El humanismo libertario iba a hacer suya esta herencia sostenida, durante algún tiempo, por una pléyade de pensadores, de filósofos, de escritores. Por lo cual asistimos a un nuevo impulso del indi-viduo hacia un ideal donde se desarrolla con fuerza, elegancia y encanto, el saber y el valor intelectual.
Continuemos pues, la obra bosquejada a través de siglos, y hagamos por apresurar la realización de este humanismo libertario. Este constante pensamiento no debe de cesar de animar nuestra indómita voluntad, aunque serena, para llegar hacia nuestras ambiciones.
De la enseñanza de Elíseo Reclus necesitamos re¬cordar este ejemplo, que sin cesar deberá guiarnos; se revela como una profesión de fe de un humanismo perfecto: Un humanismo libertario.
“Seamos anarquistas por razonamiento, por voluntad, por carácter, pero seámoslo, sobre todo, por bondad.
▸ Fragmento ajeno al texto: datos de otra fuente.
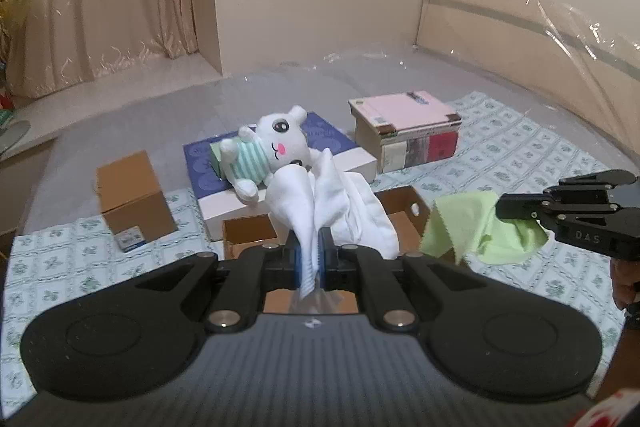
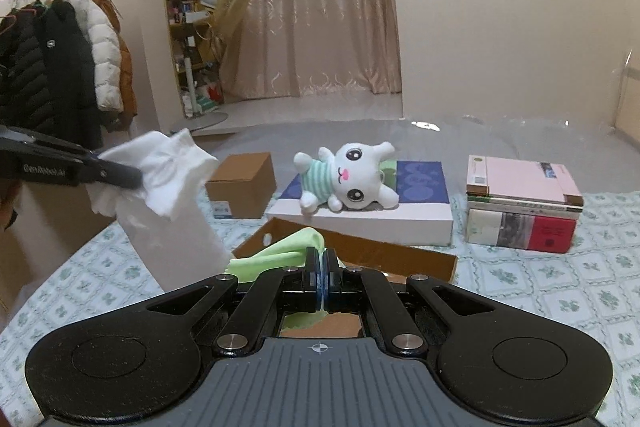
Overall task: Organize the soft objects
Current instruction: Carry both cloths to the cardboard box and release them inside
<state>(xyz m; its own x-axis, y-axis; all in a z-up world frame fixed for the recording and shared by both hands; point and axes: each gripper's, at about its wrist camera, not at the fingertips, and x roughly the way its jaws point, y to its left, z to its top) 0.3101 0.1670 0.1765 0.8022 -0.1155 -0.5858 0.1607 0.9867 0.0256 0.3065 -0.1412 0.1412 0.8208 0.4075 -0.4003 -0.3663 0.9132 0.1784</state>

Ser bien su Yo para darse, he ahí el ideal”.
Humanismo Libertario, sin ninguna duda, pero no olvidemos que las transformaciones se hacen lentamente; es por lo que hay necesidad de trabajar con paciencia y abnegación, y crear una conciencia. Jamás hay que perder de vista que es de aproximación en aproximación; como lo escribió ese sabio anarquista, por pequeñas sociedades afectuosas e inteligentes, como se constituye la gran sociedad fraternal.
Pero el humanismo libertario se presenta hoy bajo mil facetas originales, y extrañas a la vez, si bien no pueden negarse aportes como esos de: Gerard de Lacaze Dutiers y su Artistocracia; L. Barbedette, y su Ciudad del Mañana; R. Rocker, y su Nacionalismo y Cultura; P. Kropotkin, y su Apo¬yo Mutuo; la obra considerable de Max Nettlau, y particularmente sus estudios sobre la Anarquía, sin olvidar las aportaciones de Stirner, Godwin, Proudhon, Armand y Tuker.
De este modo se perfila, a través del tiempo, el humanismo que nosotros, libertarios, desarrollamos incansablemente, esforzándonos cada cual a nuestra manera, para aportar una nueva piedra al edificio que se levanta en el curso de la evolución humana. Por otra parte, ¿no es esta nuestra razón de ser y de afirmar nuestra presencia?
El humanismo libertario es la Anarquía en Pensamiento y acción, es la vida.